Why Morris leans the way it does

This analysis examined 14,881 data points per city to find what predicts political lean and turnout. The items below are a few correlations that stood out for Morris, not a ranked or complete list of what matters most.

Morris votes Republican even though it is densely developed (about 21%, about 15 points below the U.S. average of 36%). State and regional patterns outweigh the Democratic lean that density usually predicts here.

Walkability and Republican lean

Places with a low walkability score tend to lean Republican; Morris, AL sits below the national average on this measure. A walkable street grid does not change how people vote; it mostly reflects how urban a place is.

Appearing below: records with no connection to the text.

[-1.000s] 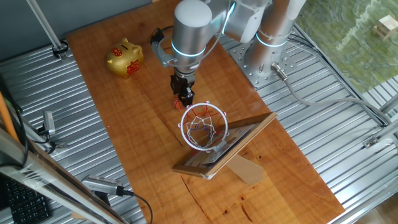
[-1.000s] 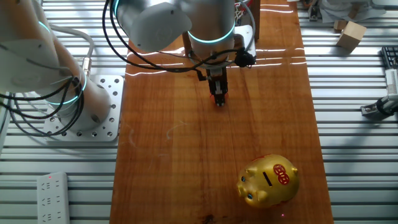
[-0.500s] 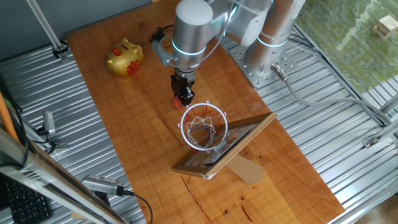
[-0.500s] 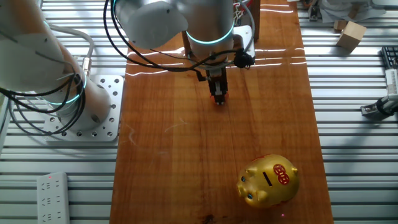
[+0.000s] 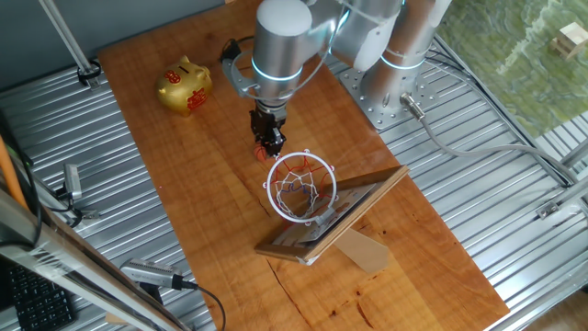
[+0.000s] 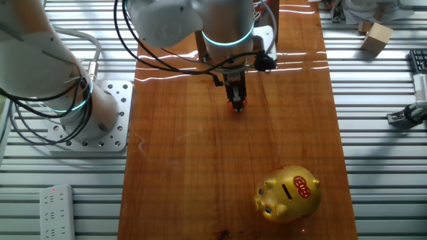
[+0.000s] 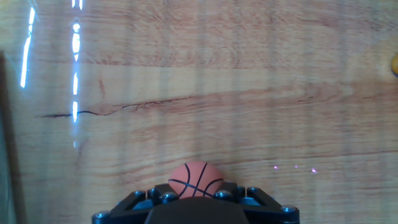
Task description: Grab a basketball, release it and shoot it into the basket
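Note:
The basketball (image 7: 196, 179), tiny and orange with dark seams, sits between my gripper's black fingers at the bottom of the hand view. My gripper (image 5: 269, 147) is shut on it and holds it a little above the wooden table. It hangs just beyond the upper left of the basket's white ring (image 5: 300, 187). The ball shows as an orange spot at the fingertips (image 5: 262, 153). In the other fixed view the gripper (image 6: 236, 103) points down at the table, and the basket is out of view. The basket's tilted wooden backboard (image 5: 354, 204) rests on a cardboard prop.
A golden piggy bank (image 5: 186, 85) stands at the far left of the wooden table, near the front in the other fixed view (image 6: 288, 193). The arm's base (image 5: 390, 87) is bolted beside the table. A crack runs across the wood (image 7: 124, 107).
My gripper, with the ball in it, has shifted slightly away from the ring and a little upward. The basket and piggy bank have not moved.

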You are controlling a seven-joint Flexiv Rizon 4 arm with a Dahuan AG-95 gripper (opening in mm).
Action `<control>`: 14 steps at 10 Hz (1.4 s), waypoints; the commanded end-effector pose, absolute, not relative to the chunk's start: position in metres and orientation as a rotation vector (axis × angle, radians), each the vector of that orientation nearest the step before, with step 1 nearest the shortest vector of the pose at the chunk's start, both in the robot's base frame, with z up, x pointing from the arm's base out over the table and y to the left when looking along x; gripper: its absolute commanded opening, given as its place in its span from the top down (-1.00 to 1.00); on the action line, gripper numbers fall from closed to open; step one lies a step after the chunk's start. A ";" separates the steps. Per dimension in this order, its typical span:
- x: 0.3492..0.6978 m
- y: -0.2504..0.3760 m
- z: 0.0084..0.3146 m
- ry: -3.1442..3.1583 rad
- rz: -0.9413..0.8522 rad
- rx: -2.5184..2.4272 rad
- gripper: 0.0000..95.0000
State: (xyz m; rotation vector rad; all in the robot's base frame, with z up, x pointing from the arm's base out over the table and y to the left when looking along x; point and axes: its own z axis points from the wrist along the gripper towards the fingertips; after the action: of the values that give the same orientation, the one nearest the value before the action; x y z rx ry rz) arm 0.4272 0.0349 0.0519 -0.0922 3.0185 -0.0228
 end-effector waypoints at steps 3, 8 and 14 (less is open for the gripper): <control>0.432 0.040 0.078 3.056 -0.007 -0.087 1.00; 0.440 0.049 0.116 3.104 -0.004 -0.084 1.00; 0.449 0.067 0.171 3.110 -0.002 -0.082 1.00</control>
State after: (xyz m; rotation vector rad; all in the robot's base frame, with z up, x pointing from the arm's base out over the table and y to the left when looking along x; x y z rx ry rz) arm 0.4514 0.0687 0.1743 -0.0846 3.1105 -0.0020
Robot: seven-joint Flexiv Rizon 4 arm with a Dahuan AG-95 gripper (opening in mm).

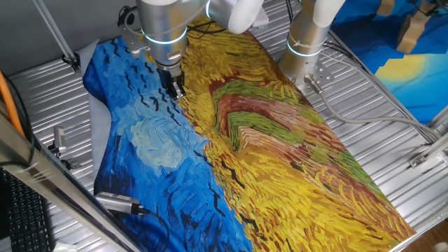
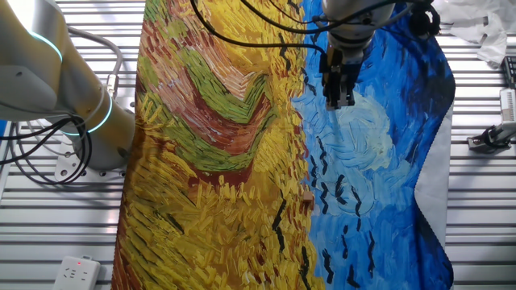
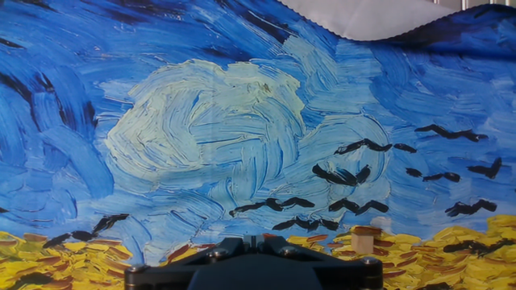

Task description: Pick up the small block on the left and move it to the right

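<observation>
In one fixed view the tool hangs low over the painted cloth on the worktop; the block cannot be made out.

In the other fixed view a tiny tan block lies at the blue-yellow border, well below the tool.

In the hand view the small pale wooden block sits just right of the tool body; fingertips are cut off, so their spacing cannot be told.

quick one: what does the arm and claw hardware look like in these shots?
The arm is made of silver-grey cylindrical links with glowing cyan light rings at the joints and white covers further up. The claw is small, black, with two narrow fingers. Black cables run along the wrist. The base column carries another cyan ring.
</observation>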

Why turnout in Morris looks the way it does

Areas with strong routine healthcare access turn out at higher rates. Morris is in the top quarter nationally for routine-care measures such as insurance coverage, preventive screenings, and dental visits. The dental-visit rate here is about 64%, above 66% of cities. Learn more about the findings and methodology on the political spectrum map.

Sources and methodology

Precinct-level voting records used to fit the model come from Alabama Secretary of State, Elections, distributed by the Voting and Election Science Team. Demographic inputs come from the U.S. Census Bureau (ACS 5-year estimates and the 2020 Decennial Census). Health and environmental inputs come from the CDC (PLACES and the Environmental Justice Index). Land cover comes from the USGS and EPA. Election-day and lead-up weather come from PRISM 4km daily grids and the NOAA Global Historical Climatology Network. Mail-voting and election-administration patterns come from the MIT Election Lab's Survey of the Performance of American Elections. Block-group crime detail comes from CrimeGrade. Internet data and modeling support provided by ISPreports.org.

Modeling and analysis by the BestNeighborhood data science team. Full methodology and findings: political spectrum map.

Methodology reviewed by the BestNeighborhood data team. Last updated May 2026.